And like most babies, she was “pacified,” until she realized the pacifier wasn’t the real thing.
As I was watching her, it occurred to me how we humans are so often satisfied with pacifiers, how often we fall for what the Jesuit, Richard Leonard, calls “the narcotics of modern living.” He includes among them drugs, alcohol, sex, work, gambling, technology, and shopping. I would add the preoccupation with technology, sports, exercise and the cult of the body, the fascination with “stuff,” and the idolization of food.
These allures, which can be substitutes for religion, “never take away the pain of living but temporarily mask its effects,” Leonard writes, and many of us eventually – sometimes late in life – realize that they can’t replace God.
They are what the author of the psalms was writing about when he wrote that “the idols of the nations are silver and gold…. They have mouths, but they speak not, they have eyes, but they see not, they have ears, but they hear not, nor is there any breath in their mouths.”
Missing in Action?
But the problem with the God of the psalmist is summed up in the title of Leonard’s book, “Where the Hell is God?” He/she appears to be missing in action. Many people no longer find God in church and can’t connect with him/her in prayer because they feel they’re talking to themselves.
And they don’t see the need for religion. Its precepts make no sense to them. They may also feel that belief in God is dishonest and adherence to religion a sham.
Still, many people who feel God’s absence continue to search for him/her. I believe it’s because of the truth of St. Augustine’s famous prayer, “You have made us for yourself, O Lord, and our hearts are restless until they rest in you.”

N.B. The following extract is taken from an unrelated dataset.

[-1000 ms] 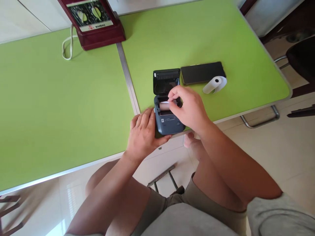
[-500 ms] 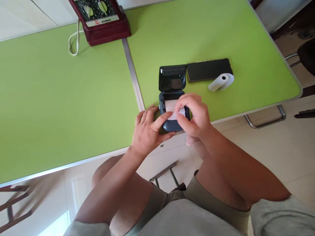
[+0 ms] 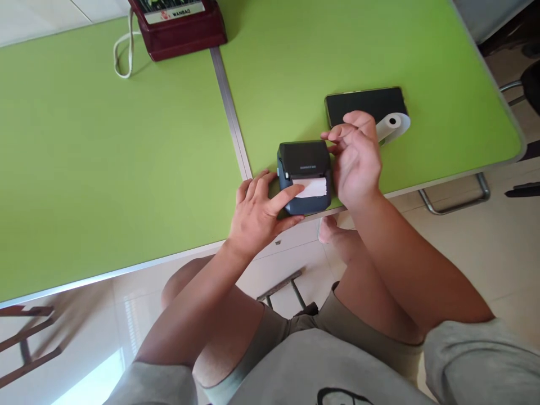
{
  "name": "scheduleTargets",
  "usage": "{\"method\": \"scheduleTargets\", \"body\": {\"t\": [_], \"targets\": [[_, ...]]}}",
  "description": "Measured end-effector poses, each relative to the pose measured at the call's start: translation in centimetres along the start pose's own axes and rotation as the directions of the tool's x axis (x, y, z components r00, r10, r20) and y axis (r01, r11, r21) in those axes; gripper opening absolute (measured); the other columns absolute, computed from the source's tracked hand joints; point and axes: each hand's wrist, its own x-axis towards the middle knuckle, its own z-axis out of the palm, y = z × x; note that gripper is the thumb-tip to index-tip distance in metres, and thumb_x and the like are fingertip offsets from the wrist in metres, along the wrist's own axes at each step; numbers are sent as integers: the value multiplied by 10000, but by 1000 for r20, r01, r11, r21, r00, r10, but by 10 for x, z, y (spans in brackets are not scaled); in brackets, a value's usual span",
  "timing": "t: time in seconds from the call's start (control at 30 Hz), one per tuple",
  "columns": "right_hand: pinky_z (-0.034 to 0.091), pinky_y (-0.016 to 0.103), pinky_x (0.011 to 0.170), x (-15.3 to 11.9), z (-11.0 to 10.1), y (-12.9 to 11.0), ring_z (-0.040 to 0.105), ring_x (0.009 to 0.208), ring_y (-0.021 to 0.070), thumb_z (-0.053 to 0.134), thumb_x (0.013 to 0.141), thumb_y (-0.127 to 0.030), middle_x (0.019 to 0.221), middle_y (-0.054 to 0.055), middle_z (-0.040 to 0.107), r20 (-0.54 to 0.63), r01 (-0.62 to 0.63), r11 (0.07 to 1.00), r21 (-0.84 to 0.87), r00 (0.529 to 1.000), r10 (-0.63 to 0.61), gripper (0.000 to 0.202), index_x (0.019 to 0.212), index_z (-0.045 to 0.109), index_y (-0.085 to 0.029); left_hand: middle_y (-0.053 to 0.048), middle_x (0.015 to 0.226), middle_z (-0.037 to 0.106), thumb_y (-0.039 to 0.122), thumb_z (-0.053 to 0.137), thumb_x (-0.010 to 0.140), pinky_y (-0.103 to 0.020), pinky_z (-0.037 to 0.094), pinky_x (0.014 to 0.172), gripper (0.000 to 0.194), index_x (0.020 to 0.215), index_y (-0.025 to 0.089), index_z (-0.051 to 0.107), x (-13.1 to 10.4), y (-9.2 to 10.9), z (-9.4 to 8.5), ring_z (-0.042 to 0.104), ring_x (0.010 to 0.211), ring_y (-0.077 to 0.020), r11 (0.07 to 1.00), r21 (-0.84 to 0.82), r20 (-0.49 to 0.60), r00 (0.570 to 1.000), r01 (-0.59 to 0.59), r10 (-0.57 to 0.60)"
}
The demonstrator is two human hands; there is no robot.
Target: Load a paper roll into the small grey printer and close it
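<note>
A small dark blue thermal printer (image 3: pixel 307 204) sits at the table's front edge with its black lid (image 3: pixel 304 159) down. White paper (image 3: pixel 314 188) comes out from under the lid and lies over the front of the printer. My left hand (image 3: pixel 259 211) grips the printer's left side, its index finger pressing on the paper and its thumb along the front. Just right of the lid is my right hand (image 3: pixel 358 154), raised, holding nothing, its fingers loosely bent and apart.
Behind my right hand lies a black phone (image 3: pixel 365 104), with a partly unrolled white paper roll (image 3: pixel 393 125) beside it. A dark red appliance (image 3: pixel 185 36) with a white cord (image 3: pixel 130 48) stands at the back of the green table (image 3: pixel 126 169). A metal strip (image 3: pixel 230 109) crosses the tabletop.
The printer's lid, upright before, has come down over the paper compartment. My right hand has let go of the paper and moved up and right. My left hand stays on the printer.
</note>
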Motion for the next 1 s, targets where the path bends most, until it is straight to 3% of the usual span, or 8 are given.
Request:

Obviously, God doesn’t force him/herself on us. We are free to ignore or reject him/her. But we may ask ourselves whether it’s wise to do so, and ask what is needed in a search for this God who appears to be AWOL?
To start, I would say an open mind, one that is not totally plugged into the current culture. That would include trying to banish our biases about religion, and we may have plenty of them. Among them is the idea that religion is “old-fashioned,” as if it had anything to do with time; that it appeals only to old people and that it promotes conservative causes. This may result from a failure to recognize the difference between what a religion teaches and how some of its adherents behave and think.
Another bias about religion is that it is anti-science, including the notion that it denies evolution. Religion and science depend on two different ways of knowing, both of them useful and valid. Related to this is the idea that if you can’t see it, touch it or feel it, it doesn’t exist. Science itself has debunked this idea.
Apart from biases, a sense of history helps. It puts things into perspective, helping us realize that a “trend” that lasts 15-20 years is insignificant in the history of humankind, let alone in the history of life on our planet or in the universe. Innumerable trends have come and gone but religion remains in various forms.
Another important factor in the search for God is a “sense of the holy.” This, it seems to me, develops as we become more “spiritual,” and the closer we come to God, the more of this sense we have – the sense of the awesomeness of God and a willingness to acknowledge it, even publicly. Contrarily, the more we become estranged from God, the less likely we are to understand the holy.
God's Search for Us
As I’ve written previously, we talk about “the search for God” but we could just as easily talk about “God’s search for us.” That’s because, I believe, God tries to communicate with us through other people, nature (including the findings of science), the church, the Bible and through our own experience, thoughts and desires. We usually fail to recognize God in these sources or other sources, however.
The Bible, I believe, is a uniquely useful way to find God. Problem is, many today are turned off even by its mention. They may think of people who use the Bible to justify their actions or condemn others.
Growing up Catholic, I thought of the Bible as a Protestant book. It wasn’t until I began studying theology that I came to appreciate its wisdom and insights into God and humans. But much like reading Shakespeare, it’s not always easy to read, and we may need help. Finding a good commentary is useful.
Finally, the search for God is rarely a matter of suddenly waking up to him/her. It usually takes effort, persistence and a willingness to accept uncertainty. And you have to be in it for the long haul.